Exercise goal: Here is the task for the records below: repeat exactly the lines from the one with "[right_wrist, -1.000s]" to the one with "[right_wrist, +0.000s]", both included, and nothing else.

####

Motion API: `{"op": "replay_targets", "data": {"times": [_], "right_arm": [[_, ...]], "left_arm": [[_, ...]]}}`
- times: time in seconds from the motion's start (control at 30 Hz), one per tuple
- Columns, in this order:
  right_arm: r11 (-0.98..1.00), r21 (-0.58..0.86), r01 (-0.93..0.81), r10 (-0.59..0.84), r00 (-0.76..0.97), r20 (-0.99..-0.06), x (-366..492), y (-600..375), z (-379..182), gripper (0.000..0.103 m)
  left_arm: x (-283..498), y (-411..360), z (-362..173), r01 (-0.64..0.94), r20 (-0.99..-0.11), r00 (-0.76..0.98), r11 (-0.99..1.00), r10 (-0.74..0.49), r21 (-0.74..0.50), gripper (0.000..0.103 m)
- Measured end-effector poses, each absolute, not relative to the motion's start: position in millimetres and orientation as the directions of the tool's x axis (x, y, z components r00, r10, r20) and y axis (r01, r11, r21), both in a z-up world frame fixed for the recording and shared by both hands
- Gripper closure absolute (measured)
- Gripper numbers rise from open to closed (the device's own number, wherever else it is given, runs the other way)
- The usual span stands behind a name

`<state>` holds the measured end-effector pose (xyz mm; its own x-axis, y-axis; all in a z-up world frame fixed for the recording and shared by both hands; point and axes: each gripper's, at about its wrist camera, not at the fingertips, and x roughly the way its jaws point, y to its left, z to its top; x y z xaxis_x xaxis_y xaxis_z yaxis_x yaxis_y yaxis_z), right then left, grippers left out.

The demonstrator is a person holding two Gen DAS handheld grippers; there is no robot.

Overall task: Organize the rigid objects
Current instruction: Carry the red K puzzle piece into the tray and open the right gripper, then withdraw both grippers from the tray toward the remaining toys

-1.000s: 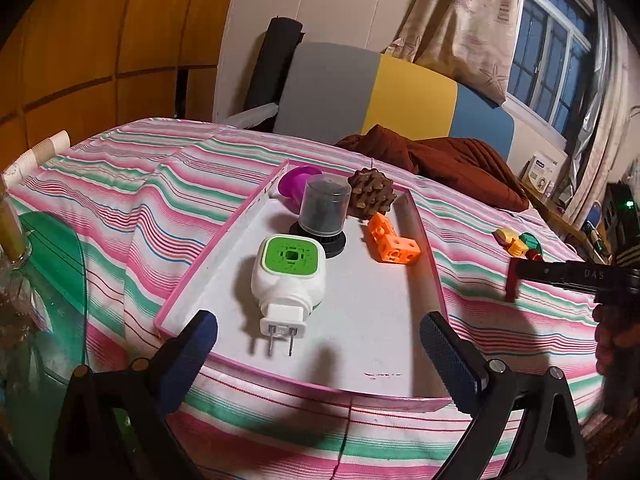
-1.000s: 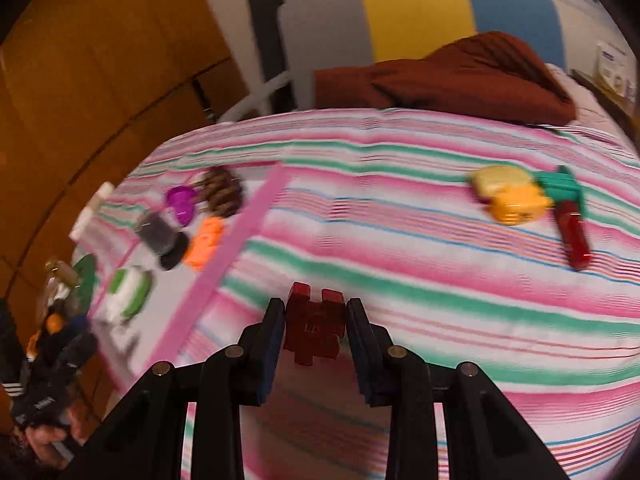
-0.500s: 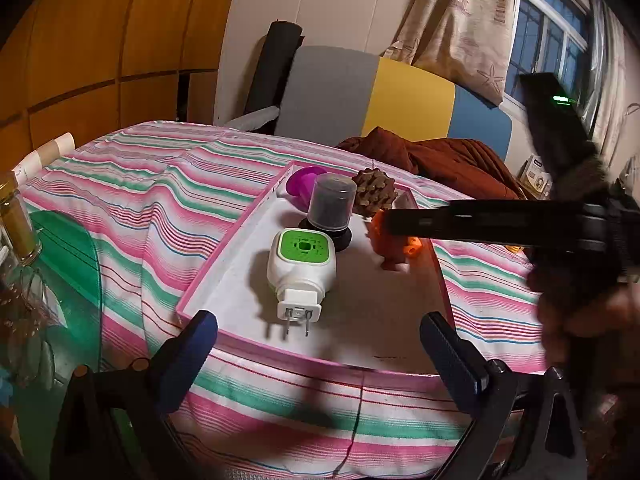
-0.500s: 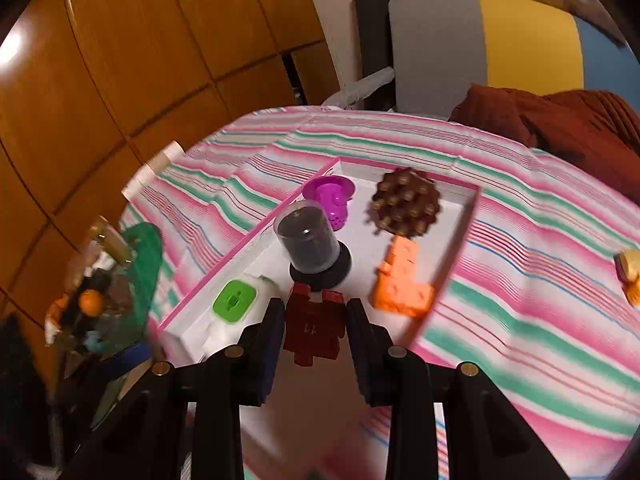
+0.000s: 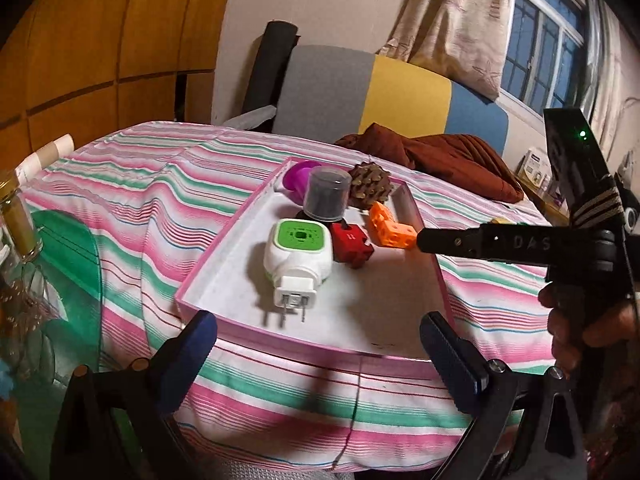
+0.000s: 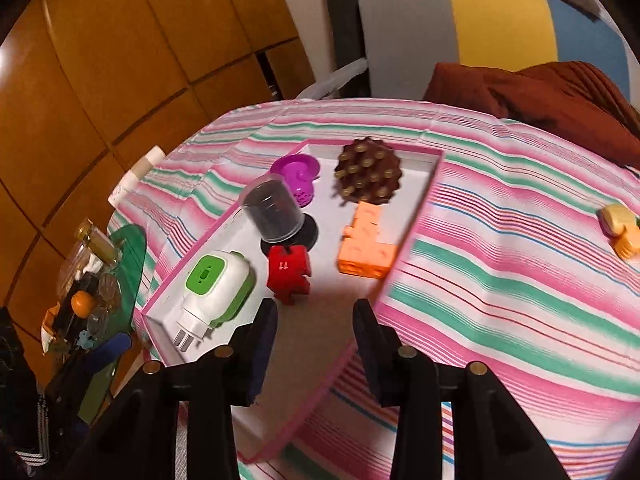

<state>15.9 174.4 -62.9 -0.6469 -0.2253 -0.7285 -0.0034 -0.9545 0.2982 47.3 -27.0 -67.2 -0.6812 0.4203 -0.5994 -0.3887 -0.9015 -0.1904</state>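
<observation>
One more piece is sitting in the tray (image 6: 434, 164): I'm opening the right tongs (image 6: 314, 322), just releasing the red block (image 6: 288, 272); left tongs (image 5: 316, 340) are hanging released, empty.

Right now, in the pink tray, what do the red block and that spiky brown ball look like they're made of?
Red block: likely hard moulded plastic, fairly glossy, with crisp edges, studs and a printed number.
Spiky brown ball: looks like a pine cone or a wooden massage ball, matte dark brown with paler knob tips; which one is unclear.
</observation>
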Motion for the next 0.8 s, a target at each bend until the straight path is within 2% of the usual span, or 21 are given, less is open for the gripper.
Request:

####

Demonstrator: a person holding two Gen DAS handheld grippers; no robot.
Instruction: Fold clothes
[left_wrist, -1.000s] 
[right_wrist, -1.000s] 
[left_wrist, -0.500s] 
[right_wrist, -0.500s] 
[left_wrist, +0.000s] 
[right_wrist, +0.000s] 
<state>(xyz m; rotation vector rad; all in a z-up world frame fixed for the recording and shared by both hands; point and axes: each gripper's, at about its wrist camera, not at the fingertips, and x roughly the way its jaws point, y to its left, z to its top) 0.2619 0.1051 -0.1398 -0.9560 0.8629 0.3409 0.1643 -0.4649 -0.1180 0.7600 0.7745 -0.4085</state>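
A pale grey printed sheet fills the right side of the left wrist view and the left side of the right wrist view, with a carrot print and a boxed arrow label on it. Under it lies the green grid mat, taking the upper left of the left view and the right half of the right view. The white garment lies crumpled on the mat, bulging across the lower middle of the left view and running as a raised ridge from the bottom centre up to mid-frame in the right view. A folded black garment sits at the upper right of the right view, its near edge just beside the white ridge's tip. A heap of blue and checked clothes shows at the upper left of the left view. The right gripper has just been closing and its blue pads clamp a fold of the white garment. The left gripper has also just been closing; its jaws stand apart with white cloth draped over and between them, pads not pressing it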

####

Exercise result:
[right_wrist, -1.000s] 
[left_wrist, -0.500s] 
[right_wrist, -0.500s] 
[left_wrist, +0.000s] 
[right_wrist, +0.000s] 

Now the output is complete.